Published on

You can fake every statistic of an embedding and still fail

TL;DR at the bottom. DM me on X or LinkedIn if I got something wrong :)

In the last post I argued that "structure" is just the compute an encoder froze into geometry, and that an index can't fake it after the fact. That left me with an obvious itch: can I fake it? Not by training a model — just by writing down a generator that spits out vectors as real-looking and real-shaped as mxbai-embed-large-v1's.

Short version: matching the numbers everyone quotes was easy, and it produced garbage. Here's what went wrong and what finally worked.

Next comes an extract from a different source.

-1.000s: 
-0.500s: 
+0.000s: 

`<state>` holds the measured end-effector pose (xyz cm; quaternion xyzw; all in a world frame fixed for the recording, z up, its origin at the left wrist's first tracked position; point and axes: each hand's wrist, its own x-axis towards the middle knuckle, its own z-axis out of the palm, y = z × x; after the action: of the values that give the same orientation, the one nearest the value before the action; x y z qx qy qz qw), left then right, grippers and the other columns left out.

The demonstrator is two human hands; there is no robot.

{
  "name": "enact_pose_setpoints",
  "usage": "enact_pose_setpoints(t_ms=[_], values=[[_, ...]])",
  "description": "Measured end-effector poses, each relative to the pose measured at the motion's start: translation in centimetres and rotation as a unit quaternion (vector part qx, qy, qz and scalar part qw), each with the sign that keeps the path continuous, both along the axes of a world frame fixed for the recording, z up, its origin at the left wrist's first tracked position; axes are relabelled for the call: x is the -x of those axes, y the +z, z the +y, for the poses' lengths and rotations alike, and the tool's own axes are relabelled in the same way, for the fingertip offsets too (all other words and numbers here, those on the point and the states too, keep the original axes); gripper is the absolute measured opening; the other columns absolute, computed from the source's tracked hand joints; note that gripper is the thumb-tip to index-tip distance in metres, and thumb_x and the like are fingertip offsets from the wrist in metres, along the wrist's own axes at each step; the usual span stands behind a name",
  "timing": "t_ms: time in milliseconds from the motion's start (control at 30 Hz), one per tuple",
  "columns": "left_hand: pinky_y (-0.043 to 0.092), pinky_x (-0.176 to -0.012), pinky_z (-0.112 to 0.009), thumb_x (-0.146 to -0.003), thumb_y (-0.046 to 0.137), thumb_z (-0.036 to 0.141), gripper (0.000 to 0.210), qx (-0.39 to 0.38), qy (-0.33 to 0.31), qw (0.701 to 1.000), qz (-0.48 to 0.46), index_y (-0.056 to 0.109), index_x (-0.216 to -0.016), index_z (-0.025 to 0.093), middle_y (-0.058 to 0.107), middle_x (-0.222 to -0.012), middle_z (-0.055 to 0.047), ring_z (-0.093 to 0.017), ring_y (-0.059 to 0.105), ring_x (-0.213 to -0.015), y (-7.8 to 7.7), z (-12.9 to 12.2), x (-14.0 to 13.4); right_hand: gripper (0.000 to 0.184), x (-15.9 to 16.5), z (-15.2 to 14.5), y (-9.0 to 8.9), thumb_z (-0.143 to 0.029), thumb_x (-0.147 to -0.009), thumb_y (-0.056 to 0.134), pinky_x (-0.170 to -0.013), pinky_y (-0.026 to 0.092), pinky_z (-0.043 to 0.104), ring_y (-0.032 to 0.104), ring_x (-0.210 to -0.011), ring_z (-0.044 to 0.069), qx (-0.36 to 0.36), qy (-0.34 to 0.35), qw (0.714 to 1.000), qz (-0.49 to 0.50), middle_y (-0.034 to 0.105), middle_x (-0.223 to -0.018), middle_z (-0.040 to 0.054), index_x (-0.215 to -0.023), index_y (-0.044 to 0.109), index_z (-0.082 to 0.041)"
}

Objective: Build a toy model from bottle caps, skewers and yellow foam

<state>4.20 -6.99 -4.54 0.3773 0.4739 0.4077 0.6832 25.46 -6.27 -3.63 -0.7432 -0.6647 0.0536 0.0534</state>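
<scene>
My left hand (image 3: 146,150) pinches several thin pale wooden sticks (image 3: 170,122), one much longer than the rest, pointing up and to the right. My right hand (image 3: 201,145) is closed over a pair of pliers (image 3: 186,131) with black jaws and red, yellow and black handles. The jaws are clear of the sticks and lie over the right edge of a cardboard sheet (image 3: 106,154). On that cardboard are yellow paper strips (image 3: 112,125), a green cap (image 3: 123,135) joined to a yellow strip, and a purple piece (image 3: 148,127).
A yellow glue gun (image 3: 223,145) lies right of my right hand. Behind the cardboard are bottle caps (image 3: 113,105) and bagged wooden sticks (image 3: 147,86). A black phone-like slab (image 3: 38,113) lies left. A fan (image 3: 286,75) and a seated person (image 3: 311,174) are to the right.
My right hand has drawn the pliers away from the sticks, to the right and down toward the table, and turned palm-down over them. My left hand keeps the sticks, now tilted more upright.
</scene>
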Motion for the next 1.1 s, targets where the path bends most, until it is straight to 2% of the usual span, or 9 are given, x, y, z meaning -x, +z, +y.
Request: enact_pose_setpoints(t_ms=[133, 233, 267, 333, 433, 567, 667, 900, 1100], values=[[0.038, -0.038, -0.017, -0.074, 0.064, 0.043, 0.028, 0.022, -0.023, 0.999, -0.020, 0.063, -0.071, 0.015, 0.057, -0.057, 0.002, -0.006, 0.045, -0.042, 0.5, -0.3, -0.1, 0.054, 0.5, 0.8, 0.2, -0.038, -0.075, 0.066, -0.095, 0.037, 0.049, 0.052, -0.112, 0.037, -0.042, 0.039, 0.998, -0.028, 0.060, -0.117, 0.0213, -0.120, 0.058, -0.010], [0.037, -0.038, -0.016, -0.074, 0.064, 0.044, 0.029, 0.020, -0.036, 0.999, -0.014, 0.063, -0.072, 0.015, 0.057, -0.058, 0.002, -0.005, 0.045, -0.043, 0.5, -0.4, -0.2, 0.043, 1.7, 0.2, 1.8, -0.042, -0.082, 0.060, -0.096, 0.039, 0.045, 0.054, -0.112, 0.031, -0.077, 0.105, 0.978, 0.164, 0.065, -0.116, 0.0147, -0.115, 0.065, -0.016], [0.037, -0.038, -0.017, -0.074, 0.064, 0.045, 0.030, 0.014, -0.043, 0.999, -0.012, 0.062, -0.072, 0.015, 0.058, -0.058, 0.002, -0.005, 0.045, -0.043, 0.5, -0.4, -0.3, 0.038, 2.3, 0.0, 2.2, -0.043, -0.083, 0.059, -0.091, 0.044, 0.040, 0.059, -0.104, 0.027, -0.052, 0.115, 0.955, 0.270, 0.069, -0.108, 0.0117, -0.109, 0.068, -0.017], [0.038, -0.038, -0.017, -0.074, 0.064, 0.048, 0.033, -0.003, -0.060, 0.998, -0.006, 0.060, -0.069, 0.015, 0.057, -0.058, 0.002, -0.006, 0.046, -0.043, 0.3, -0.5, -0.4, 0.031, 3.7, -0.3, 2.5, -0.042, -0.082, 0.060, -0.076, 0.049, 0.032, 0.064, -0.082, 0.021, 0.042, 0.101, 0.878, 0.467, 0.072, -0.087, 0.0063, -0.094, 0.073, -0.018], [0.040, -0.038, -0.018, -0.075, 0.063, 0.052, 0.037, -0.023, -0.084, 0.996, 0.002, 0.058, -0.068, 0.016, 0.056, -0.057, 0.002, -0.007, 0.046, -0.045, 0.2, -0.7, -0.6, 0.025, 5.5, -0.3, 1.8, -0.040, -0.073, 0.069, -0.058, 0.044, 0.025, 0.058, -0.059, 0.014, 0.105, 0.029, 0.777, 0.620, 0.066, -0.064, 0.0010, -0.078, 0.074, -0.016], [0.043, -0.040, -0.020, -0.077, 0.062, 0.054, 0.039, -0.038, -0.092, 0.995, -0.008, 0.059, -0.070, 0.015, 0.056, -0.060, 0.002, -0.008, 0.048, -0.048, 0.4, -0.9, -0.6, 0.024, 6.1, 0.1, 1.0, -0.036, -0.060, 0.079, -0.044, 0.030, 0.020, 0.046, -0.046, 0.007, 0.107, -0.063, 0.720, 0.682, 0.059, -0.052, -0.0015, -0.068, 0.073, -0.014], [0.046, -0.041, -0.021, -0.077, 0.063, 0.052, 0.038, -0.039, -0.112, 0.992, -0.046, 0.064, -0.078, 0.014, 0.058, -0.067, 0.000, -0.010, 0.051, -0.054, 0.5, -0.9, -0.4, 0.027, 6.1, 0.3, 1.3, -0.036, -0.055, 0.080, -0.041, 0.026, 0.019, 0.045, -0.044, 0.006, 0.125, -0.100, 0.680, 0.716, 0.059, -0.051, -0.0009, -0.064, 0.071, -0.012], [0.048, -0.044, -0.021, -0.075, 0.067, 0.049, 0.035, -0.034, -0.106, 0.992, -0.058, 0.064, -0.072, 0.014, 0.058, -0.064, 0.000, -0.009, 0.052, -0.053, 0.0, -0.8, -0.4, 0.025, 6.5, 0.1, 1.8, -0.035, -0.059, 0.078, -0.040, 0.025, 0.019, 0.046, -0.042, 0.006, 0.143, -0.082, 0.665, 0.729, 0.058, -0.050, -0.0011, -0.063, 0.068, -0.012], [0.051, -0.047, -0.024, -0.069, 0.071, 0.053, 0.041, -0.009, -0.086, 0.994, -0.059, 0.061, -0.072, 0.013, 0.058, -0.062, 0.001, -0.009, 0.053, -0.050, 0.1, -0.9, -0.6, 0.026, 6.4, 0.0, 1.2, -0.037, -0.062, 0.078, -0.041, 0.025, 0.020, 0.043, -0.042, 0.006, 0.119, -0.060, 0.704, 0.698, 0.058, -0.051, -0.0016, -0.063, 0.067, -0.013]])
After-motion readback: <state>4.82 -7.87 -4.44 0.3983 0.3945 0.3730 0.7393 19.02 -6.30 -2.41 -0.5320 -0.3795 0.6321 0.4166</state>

🎯 Matching real embeddings by the numbers

There are five metrics people reach for to describe an embedding space (I go into them in the anisotropy posts): intrinsic dimension, IsoScore, participation ratio, average-cosine anisotropy, and mean nearest-neighbor cosine. So I built a generator to hit all five: a Gaussian mixture, generated inside real mxbai's own covariance eigenbasis, with the cluster spread copied from real's spectrum. A bit of coordinate-descent tuning on three knobs (cluster count, within-cluster spread, off-center mean) and it lands right on top of real, validated at 10,000 vectors:

metricreal mxbaimy fake
intrinsic dim14.314.4
IsoScore0.1280.125
participation ratio132129
anisotropy0.3900.397
nn-cosine0.7320.698

Five for five, within noise. By every number the field uses, this fake is a real embedding space. So I plotted it next to real (UMAP fit on real, both clouds dropped into the same map) expecting them to overlap.

🌫️ ...and it's a fog

Real embeddings vs my statistics-matched fake vs local-PCA, in the same UMAP projection

Real (left) is tight clumps with big empty gaps. My fake (middle) is a diffuse fog that smears across the gaps real leaves empty. Same five numbers, completely different shape. And it's not just cosmetic: build an HNSW index over each and the fog needs ~44% more distance comparisons per query (1,464 vs 1,017 at 10k) to hit the same recall. Compared to the last post's numbers (random ~1,875, real ~1,020), the fog lands right in between — matching real's stats bought back about half the search gap, and no more. Statistically real, geometrically halfway.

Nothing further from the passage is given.